Одно время девицы посматривали на него снисходительно, как они умеют: пацан, мальчишка, откуда взялся такой? Иногда с интересом: а это что за чудо? Только не на того напали, и плевал он на эти их многозначительные взгляды и взглядики. Он их сразу всех рассек: либо волокуши с рыбьей холодной кровью (бр-р-р…), либо обычные заурядные качалки, либо – непременно что-нибудь о духовном, с придыханием, с полузакатывающимися глазками: ах, Цветаева, ах, Кришнамурти, ах Бердяев!..

Паша Родькин, волосатый гений, только пасть разинул от удивления, когда он ему про это выдал. Потом прикрыл, губы покусал, как всегда делал, когда мысль обдумывал, посмотрел с мрачной серьезностью, без этого своего ехидного режиссерско-иронического прищура да вдруг как рявкнет: «Да как ты жить-то будешь, парень? Ты же – старик, ты – змий мудрый и все познавший, это в твои-то лета! Ой, не завидую я тебе, не завидую, понял? Блажен кто смолоду был молод, помнишь у Александра Сергеевича? А ты, падло недозрелое, – все более расходился он, – женщину, бабу, чудо природы и тайну мира, которую жизни не хватит разгадывать и любить жизни не хватит, ты, падло, на формулы и функции разложил. Да тебя, – басил Паша Родькин, теребя кудлатую черноморскую бороду, – от нас гнать надо! Ты для нас слишком стар! – так он его раскусил. – Тебе с нами скучно! Шел бы ты от нас с Богом!»

Тут-то Роберт, засунув большие пальцы в передние карманы своих «левис», а остальные положив поверх, и выдал: ему, Роберту, много не надо – ему страсть нужна, вот и все, пусть одна, но пламенная, а не это болото, которое они называют богемой, считая себя к тому же оппозицией режиму. Детские игры, понятно? Все равно всех их, кто выживет, конечно, вынесет на общий берег, как его отца, все они будут обыкновенные – даже самые гениальные. А страсть, она всегда останется с тобой, пусть даже только в памяти.

Паша вдруг сник, размяк, обрюзг как-то сразу, что с ним бывало: сколько водки мог вылакать – и ничего, даже незаметно, что пьян, а потом, спустя какое-то время – оседал внезапно, как подтаявший сугроб, валился куда-нибудь львиноподобной головой, надежда российского кинематографа, и можно было делать с ним все что угодно, он потом ничего не помнил. Это за ним известно было, тут же его уволакивали заботливые руки в уголок, и какая-нибудь дива-поклонница, тайно мечтающая сняться в каком-нибудь будущем Пашином фильме, с дальним прицелом на будущее, хотя он уже и сейчас портил пленку и уже отхватил на каком-то заштатно-международном фестивале молодых-нестарых переходящий вымпел, нежно склонялась над поверженным кумиром, стерегла покой.

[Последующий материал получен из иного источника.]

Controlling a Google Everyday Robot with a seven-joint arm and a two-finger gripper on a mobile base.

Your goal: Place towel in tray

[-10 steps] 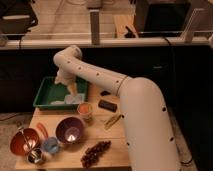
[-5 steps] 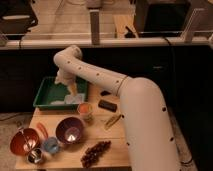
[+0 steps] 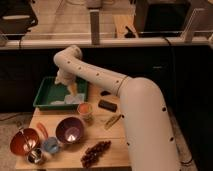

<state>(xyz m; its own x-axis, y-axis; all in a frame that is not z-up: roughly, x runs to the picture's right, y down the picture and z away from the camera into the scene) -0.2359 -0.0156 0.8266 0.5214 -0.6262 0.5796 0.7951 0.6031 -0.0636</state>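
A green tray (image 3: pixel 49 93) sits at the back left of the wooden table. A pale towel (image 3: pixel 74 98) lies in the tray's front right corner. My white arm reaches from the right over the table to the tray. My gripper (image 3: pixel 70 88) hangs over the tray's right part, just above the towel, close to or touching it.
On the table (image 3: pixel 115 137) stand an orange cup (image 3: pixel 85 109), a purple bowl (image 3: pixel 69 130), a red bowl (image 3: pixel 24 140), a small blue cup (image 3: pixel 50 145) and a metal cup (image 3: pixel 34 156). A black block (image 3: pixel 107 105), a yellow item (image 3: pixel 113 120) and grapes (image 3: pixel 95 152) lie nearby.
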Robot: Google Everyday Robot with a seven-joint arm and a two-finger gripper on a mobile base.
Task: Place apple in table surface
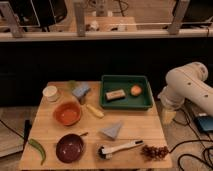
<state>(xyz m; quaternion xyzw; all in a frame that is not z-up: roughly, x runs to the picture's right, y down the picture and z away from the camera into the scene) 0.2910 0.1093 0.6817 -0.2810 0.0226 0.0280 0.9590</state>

Сразил его Роберт «страстью» – по лицу видно. Но все-таки и тот был крепок, выстоял, и теперь уже Роберту предстояло выслушать, что страсти в ее прежнем, высоком, классическо-романтическом виде, ромеоджульеттовском или вертеровском, даже и растиньяковском, увы, не существует. Нет ее, уже, между прочим, Гете обозначил в «Фаусте» ее закат. Как ни старался маразматик Мефисто (не к ночи будь помянут, – тут Паша широким крестом себя осенил) словить сердечного на мгновении, которое прекрасно, ничего не вышло. Это страсть готова остановить мгновение, а у того вовсе не страсть – так, банальный, ну, может, чуть погуще, интерес, любопытство обыкновенное – и к девочке этой бедной, к Маргарите, Рите, Ритке, к Маргаритке этой, к белоснежке, и вообще ко всему, а финал олимпиец вообще притянул, провозвестник соцреализма, нужно ему было хоть как-то подмалевать героя, подсластить пилюлю – ну и рявкнул про преобразование: проснулась-таки, видите ли, в мужике страсть. Рявкнул и сам испугался. Старичков Филемона и Бавкиду жалко стало. А, что он об этом думает, мальчик Роберт?